Jugeant anticonstitutionnelles les décisions judiciaires, gouvernementales
et parlementaires qui ont abouti à faire de Nicolas Maduro un président
par intérim candidat à l'élection présidentielle,
le candidat potentiel de l'opposition est confronté à un dilemme
frustrant. Affronter saint Chavez via Maduro devrait le mener à une
défaite cinglante qui pourrait écourter sa carrière
politique. Mais en refusant la candidature présidentielle, Henrique
Capriles laisserait pour longtemps dans le désarroi une opposition
qui perdrait sa seule personnalité ayant, selon les sondages, une
véritable notoriété nationale.
Pour la MUD, en outre, l'espoir d'une rapide revanche à sa déroute
aux élections régionales de décembre dernier s'est envolé,
car en convoquant la présidentielle du 14 avril, le Conseil national
électoral a reporté à une date indéterminée
les municipales prévues pour le 14 juillet.

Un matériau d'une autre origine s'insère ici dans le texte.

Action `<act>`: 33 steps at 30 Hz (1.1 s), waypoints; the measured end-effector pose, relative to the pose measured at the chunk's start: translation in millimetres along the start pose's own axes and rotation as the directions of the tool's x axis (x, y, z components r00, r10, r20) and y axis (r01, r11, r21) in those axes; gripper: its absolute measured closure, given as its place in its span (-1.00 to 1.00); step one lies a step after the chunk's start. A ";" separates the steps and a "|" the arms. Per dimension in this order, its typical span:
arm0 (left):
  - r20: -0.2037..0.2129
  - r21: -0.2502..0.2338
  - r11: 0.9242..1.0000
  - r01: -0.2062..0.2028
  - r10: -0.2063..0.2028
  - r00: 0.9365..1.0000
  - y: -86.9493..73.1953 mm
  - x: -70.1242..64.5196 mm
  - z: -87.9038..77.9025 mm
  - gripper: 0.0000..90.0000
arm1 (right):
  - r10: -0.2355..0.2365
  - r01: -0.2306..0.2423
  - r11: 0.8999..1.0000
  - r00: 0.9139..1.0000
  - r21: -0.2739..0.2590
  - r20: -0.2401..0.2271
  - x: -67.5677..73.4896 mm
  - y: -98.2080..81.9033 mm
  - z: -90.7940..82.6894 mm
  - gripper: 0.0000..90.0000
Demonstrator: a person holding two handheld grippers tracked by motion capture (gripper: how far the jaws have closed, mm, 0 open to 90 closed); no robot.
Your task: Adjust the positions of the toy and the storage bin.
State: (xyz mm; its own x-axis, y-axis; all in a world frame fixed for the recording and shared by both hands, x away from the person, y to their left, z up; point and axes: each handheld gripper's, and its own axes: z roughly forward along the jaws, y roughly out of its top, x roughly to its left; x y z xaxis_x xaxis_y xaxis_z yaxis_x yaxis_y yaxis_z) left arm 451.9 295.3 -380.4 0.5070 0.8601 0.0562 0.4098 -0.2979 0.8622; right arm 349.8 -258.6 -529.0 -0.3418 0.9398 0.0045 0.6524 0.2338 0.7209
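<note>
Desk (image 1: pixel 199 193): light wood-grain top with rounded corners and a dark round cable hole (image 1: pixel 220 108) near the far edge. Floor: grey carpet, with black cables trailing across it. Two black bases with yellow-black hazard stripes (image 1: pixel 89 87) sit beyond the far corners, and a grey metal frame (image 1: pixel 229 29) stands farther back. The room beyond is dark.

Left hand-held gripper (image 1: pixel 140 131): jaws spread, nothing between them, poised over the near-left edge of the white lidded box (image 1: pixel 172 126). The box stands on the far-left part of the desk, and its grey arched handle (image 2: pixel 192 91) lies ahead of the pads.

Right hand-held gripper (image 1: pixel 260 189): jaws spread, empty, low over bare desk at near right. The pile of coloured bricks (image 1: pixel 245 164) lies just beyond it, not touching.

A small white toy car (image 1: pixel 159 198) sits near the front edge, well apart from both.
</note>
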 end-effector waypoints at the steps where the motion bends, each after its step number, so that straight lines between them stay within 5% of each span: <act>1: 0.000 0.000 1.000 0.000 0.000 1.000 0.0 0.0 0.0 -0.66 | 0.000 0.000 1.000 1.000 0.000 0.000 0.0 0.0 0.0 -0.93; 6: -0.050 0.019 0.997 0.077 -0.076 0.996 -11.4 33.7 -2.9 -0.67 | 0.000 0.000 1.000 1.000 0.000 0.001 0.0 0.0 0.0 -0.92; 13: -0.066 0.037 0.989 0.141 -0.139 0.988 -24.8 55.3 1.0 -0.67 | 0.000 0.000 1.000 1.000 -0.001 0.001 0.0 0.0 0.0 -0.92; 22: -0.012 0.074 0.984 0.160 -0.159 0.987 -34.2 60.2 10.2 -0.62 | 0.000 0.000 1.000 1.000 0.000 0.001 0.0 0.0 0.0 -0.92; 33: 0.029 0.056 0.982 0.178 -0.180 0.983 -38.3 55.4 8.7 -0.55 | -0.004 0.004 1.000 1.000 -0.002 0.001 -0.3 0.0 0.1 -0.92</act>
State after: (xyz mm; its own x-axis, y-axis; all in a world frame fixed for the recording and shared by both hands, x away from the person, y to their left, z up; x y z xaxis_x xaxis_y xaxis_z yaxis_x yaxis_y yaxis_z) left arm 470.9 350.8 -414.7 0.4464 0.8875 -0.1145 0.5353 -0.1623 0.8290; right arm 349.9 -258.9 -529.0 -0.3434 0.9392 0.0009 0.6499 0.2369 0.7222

Même les présidents de droite ont gardé le cercueil de Chavez
Autre source de mélancolie pour l'opposition : parmi les 32 chefs
d'État et de gouvernement qui relevaient la qualité des délégations
de 54 pays aux funérailles de Hugo Chavez, quasi tous les présidents
latino-américains classés à droite de l'échiquier
politique étaient présents, conduits par le Mexicain Enrique
Peña Nieto, le Colombien Juan Manuel Santos et le Chilien Sebastian
Piñera. Leur présence aux côtés de leurs homologues
de la gauche radicale ou modérée, participant ensemble à
une garde symbolique du cercueil de Chavez, pouvait être perçue
comme un tribut au rêve d'unification de l'Amérique latine poursuivi
par le bouillant disciple de Bolivar.
Enfin, lorsque la MUD reproche à Chavez d'avoir négligé
l'économie au profit d'un populisme social et de bafouer des droits
fondamentaux, même des chavistes de base répliquent que dans
les pays où revient en force le néolibéralisme, notamment
ceux de l'Union européenne, la crise fait reculer à la fois
l'économie et le social et dégrade l'exercice effectif du droit
au logement, à la santé et à l'éducation.